The world of whisk(e)y is not short of icons, but some are so memorable, so compelling and so utterly in a class of their own they rest in singular isolated splendor. Suntory’s Hibiki 12 Japanese Whisky is one of those.
Despite my having been fully aware of Suntory, from their standard, low cost blended whisky made for heavy dilution in highballs, the customary way to drink most whisky in Nihon, all the way to the quite well made single malts of Yamazaki and Hakushu, it wasn’t until relatively recently that I had my first Hibiki 12 as a result of the gentle urging of Suntory brand ambassador and bartender of note, Neyah White.
In his peripatetic sojourn on behalf of Suntory---and few people work as hard or speak so eloquently for their brands as he---Neyah stopped by Portland and arranged a tasting wherein he revealed the Hibiki 12.
Love at first sip is possible.
In this relatively new single malt world, it’s all the rage to sing the glories of pure malt whisky, and glories are there to sing about. But the blended whiskies can be exceptional as well. Usually, the lighter grain whisky that forms the base of Blended Scotch and Scotch-style whisky and which may make up to 70% or more of the blend is oh-so-politely not mentioned in public. Fact is, though, Scotch itself did not reach its apex of popularity around the world until Andrew Usher came up with the brilliant idea of putting together the heavy pot-distilled single malts of the Highlands of Scotland with the much lighter and more delicately flavored column-still grain spirits, usually from the Lowlands. Thus Blended Scotch was born, and remains to this day the most consumed style of Scotch whisky. Over 90% of Scotch consumed, in fact, is Blended Scotch Whisky.

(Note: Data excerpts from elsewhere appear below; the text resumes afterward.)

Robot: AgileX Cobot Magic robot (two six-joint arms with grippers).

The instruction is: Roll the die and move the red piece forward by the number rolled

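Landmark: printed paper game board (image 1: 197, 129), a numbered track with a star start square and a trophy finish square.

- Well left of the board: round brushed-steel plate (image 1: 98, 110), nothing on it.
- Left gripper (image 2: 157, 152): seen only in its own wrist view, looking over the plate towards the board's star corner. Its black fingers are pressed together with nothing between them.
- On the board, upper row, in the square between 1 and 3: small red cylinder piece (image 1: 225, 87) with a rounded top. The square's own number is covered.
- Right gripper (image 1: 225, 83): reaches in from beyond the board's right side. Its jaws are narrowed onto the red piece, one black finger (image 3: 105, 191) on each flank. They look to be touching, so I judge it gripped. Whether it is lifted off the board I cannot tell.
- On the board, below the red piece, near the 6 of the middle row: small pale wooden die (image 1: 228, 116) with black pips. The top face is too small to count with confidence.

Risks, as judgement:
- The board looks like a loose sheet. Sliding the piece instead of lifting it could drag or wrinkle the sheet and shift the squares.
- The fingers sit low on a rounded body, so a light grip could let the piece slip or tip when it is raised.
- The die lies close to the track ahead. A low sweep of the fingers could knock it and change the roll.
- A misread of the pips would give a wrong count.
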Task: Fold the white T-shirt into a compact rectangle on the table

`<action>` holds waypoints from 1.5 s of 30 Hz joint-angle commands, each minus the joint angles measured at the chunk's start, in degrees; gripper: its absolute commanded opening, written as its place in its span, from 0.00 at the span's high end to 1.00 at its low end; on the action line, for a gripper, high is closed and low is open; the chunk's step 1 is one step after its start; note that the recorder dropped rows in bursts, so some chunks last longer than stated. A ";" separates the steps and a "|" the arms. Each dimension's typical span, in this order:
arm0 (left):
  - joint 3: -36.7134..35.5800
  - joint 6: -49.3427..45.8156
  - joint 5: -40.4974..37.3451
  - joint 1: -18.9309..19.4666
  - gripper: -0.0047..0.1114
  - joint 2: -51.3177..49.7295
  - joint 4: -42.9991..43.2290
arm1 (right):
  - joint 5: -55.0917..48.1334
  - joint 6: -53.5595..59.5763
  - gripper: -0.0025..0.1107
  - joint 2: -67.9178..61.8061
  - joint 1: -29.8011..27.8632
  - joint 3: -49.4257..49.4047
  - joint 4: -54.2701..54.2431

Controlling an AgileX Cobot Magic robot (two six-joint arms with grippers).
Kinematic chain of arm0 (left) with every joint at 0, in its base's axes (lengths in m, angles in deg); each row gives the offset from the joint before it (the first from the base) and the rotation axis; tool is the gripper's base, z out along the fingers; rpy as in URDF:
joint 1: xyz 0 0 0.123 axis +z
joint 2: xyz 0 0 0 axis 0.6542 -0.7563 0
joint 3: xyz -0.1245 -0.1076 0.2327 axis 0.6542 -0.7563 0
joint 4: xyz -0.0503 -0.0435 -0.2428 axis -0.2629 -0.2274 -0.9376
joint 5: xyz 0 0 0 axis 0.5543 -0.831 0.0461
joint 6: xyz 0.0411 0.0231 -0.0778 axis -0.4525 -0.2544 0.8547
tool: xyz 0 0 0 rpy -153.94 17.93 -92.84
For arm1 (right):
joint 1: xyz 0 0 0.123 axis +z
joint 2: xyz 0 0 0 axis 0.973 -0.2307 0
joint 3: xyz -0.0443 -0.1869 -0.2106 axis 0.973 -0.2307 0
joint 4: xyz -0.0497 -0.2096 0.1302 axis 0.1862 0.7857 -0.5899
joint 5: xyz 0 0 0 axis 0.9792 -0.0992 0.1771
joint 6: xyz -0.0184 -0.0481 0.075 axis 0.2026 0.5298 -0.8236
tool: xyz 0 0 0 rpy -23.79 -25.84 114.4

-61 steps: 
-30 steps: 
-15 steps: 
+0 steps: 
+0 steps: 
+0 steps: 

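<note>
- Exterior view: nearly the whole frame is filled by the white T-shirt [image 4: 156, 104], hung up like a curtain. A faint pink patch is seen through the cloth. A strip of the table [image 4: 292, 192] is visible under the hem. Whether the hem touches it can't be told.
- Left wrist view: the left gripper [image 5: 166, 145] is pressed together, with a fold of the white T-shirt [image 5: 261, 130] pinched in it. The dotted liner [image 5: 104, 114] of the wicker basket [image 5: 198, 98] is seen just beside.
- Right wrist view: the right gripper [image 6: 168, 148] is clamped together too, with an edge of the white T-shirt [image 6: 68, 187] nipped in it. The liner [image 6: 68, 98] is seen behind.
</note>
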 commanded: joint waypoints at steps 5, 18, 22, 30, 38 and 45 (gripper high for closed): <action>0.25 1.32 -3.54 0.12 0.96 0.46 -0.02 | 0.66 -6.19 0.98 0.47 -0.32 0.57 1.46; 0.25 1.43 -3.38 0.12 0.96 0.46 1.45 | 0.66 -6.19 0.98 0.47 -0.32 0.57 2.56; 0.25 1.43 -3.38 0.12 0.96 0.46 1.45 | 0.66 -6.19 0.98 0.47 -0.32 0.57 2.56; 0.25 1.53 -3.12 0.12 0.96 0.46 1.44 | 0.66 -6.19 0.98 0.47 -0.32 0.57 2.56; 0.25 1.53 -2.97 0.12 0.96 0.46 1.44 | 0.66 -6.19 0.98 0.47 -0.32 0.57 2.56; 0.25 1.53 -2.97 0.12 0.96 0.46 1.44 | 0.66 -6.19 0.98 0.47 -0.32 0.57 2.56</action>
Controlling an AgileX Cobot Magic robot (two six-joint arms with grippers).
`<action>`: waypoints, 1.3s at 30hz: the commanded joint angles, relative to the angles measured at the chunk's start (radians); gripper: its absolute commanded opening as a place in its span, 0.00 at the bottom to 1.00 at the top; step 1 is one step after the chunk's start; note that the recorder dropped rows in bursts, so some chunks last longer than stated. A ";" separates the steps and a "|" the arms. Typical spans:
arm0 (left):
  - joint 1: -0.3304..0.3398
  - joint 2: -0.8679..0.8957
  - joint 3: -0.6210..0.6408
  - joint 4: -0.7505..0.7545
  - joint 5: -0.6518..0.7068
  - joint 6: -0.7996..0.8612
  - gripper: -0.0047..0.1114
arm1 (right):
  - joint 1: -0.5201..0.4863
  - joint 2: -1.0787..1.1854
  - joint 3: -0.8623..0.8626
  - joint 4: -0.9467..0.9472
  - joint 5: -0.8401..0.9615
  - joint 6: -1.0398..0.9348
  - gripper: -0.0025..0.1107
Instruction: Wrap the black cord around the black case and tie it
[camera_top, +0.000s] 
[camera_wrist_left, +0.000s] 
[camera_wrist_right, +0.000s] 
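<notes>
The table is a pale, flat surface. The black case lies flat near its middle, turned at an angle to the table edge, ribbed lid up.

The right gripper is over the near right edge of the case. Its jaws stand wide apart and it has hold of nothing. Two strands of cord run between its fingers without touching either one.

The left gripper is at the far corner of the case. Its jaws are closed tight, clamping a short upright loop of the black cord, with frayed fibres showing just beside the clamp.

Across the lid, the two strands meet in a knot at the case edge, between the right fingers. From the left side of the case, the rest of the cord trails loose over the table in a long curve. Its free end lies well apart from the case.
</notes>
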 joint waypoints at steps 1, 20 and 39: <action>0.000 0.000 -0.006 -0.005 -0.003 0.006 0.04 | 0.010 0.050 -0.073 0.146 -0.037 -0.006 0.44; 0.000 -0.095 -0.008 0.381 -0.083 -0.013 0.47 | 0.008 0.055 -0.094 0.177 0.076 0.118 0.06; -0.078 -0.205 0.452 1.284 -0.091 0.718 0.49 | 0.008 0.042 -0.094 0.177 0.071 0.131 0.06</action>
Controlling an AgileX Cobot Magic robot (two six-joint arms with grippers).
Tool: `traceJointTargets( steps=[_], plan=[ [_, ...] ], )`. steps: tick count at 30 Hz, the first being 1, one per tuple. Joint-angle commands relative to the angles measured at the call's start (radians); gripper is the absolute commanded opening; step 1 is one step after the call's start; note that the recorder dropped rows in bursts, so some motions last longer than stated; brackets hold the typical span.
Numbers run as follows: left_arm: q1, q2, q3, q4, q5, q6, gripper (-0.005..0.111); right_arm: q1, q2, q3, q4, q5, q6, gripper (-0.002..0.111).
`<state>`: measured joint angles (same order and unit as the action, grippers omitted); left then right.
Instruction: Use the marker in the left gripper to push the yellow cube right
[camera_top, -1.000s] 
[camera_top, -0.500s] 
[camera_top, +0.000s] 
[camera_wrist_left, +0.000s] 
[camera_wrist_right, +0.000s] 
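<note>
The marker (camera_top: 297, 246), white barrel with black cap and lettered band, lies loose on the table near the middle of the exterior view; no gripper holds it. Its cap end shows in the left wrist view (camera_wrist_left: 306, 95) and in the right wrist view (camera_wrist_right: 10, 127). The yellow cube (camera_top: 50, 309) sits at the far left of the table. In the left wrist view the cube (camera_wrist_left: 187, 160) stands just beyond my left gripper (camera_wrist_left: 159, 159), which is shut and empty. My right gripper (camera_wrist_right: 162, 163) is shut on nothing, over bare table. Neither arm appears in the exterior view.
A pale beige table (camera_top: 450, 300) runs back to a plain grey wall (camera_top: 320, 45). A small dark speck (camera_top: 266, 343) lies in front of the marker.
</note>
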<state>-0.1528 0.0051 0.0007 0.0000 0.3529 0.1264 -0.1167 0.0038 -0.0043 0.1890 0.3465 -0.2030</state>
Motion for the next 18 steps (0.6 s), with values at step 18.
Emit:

In Japan, which emulated Scotch whisky as the ideal, the single malts are the most revered as well. But not always. Hibiki is proudly, conspicuously, formed by precise and artful blending of different malt whiskies from different sources, aged in differing oak barrels, and then blended delicately with superbly light and lacy grain spirits for a distinctive style. And the element that makes it even more distinctive, indeed elevates it to true iconic status, is the inclusion in the blend of umeshu whisky.
Umeshu? Wazzat? Umeshu is a tradition in Japan, where it is common for families to make and age their own plum liqueur in small casks. Suntory does their own umeshu-cask aging to blend into the Hibiki. It’s deftly done so the aromatics are not heavy but are undeniably there, and after your first whiff of Hibiki you’ll have the memory of plum sauce fixed in your mind and sense memory.
There is fresh apple fruitiness and a wisp of spice as well, for this is a marvelously complex and multi-faceted whisky blend. The oak is actually a discreet background player here, yielding to the mellow fruit---for in another interesting touch, Hibiki is gently filtered (whisky puristas prefer the term “mellowed”) through fresh bamboo charcoal to further soften and…well, mellow…the textures and tastes.
Hibiki 12 is a delightful confection all by itself, but add a touch---and just a touch, no need to overdo it---of chilled water and watch the oily tangle and flow in the glass and smell the suddenly more fruity whisky, and you’ll appreciate that intriguing moment in whisky when a small dilution does not diminish but expands the intensity of the experience. Seriously, it’s akin to magic.
If you haven’t tried Hibiki, do so. Then you’ll find yourself introducing others to it, with a strange expansive since of pride in allowing others to experience the same moment of delight you enjoyed. Trust me: they will thank you for it afterwards.
When you’re literally a one-of-a-kind whisky, you can truly say “It’s as good as it gets.”